Longitudinal Genetic Characterization Reveals That Cell Proliferation Maintains a Persistent HIV Type 1 DNA Pool During Effective HIV Therapy

• Published in: The Journal of infectious diseases Vol. 212; no. 4; pp. 596 - 607
• Main Authors: von Stockenstrom, Susanne, Odevall, Lina, Lee, Eunok, Sinclair, Elizabeth, Bacchetti, Peter, Killian, Maudi, Epling, Lorrie, Shao, Wei, Hoh, Rebecca, Ho, Terence, Faria, Nuno R., Lemey, Philippe, Albert, Jan, Hunt, Peter, Loeb, Lisa, Pilcher, Christopher, Poole, Lauren, Hatano, Hiroyu, Somsouk, Ma, Douek, Daniel, Boritz, Eli, Deeks, Steven G., Hecht, Frederick M., Palmer, Sarah
• Format: Journal Article
• Language: English
• Published: United States Oxford University Press 15.08.2015
• Subjects: Anti-HIV Agents - therapeutic use; Cell Proliferation; DNA, Viral - genetics; DNA, Viral - isolation & purification; HIV Infections - drug therapy; HIV Infections - virology; HIV-1 - genetics; HIV/AIDS; Human immunodeficiency virus 1; Humans; Longitudinal Studies; Lymph Nodes - virology; Major and Brief Reports; Medicin och hälsovetenskap; Phylogeny; T-Lymphocyte Subsets - cytology; T-Lymphocyte Subsets - physiology; T-Lymphocyte Subsets - virology; HIV-1 persistence; HIV-1 reservoir; memory T cells
• ISSN: 0022-1899; 1537-6613; 1537-6613
• DOI: 10.1093/infdis/jiv092

Background.
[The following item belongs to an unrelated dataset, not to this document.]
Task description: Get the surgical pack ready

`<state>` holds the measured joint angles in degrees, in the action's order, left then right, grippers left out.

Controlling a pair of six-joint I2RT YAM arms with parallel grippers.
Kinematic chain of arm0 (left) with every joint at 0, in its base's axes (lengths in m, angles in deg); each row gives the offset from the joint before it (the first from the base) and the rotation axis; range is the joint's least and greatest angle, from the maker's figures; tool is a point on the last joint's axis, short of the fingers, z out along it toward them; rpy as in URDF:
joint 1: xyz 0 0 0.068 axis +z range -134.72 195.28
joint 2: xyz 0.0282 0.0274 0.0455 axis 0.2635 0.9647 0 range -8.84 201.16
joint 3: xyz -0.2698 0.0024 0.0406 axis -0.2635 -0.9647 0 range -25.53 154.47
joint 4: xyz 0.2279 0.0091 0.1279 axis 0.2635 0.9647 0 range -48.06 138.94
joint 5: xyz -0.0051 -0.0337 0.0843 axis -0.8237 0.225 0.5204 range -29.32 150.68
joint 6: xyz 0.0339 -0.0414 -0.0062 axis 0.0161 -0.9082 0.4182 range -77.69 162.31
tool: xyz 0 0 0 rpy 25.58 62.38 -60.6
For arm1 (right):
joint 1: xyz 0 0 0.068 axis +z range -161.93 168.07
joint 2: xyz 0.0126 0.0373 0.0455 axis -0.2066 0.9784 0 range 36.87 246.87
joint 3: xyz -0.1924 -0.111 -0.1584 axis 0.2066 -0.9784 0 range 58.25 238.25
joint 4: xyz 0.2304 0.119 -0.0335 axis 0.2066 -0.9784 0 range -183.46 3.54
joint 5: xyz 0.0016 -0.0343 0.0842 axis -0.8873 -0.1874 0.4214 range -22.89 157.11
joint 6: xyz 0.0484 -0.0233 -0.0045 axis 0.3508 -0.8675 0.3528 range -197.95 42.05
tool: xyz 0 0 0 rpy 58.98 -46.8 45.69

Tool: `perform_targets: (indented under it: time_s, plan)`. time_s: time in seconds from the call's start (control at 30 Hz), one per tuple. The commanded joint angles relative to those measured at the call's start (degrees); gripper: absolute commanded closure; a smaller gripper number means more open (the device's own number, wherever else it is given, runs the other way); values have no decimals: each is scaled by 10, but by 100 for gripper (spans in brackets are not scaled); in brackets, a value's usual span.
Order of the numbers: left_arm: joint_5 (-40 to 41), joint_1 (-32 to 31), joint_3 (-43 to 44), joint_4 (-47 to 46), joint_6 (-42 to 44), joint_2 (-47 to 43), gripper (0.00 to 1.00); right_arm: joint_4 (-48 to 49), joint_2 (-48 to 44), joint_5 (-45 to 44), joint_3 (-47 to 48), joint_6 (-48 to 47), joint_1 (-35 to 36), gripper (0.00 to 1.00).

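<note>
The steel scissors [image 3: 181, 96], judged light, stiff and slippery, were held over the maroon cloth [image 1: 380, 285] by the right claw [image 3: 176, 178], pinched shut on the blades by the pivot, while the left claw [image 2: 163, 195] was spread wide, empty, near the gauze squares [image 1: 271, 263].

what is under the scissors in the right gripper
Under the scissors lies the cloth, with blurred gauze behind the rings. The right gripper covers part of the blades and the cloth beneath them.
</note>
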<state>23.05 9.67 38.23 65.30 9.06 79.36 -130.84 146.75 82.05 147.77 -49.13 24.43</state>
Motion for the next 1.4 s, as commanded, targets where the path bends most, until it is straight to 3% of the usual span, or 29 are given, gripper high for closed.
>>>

The stability of the human immunodeficiency virus type 1 (HIV-1) reservoir and the contribution of cellular proliferation to the maintenance of the reservoir during treatment are uncertain. Therefore, we conducted a longitudinal analysis of HIV-1 in T-cell subsets in different tissue compartments from subjects receiving effective antiretroviral therapy (ART). Methods. Using single-proviral sequencing, we isolated intracellular HIV-1 genomes derived from defined subsets of CD4⁺ T cells from peripheral blood, gut-associated lymphoid tissue and lymph node tissue specimens from 8 subjects with virologie suppression during long-term ART at 2 time points (time points 1 and 2) separated by 7-9 months. Results. DNA integrant frequencies were stable over time (<4-fold difference) and highest in memory T cells. Phylogenetic analyses showed that subjects treated during chronic infection contained viral populations with up to 73% identical sequence expansions, only 3 of which were observed in specimens obtained before therapy. At time points 1 and 2, such clonally expanded populations were found predominantly in effector memory T cells from peripheral blood and lymph node tissue specimens. Conclusions. Memory T cells maintained a relatively constant HIV-1 DNA integrant pool that was genetically stable during long-term effective ART. These integrants appear to be maintained by cellular proliferation and longevity of infected cells, rather than by ongoing viral replication.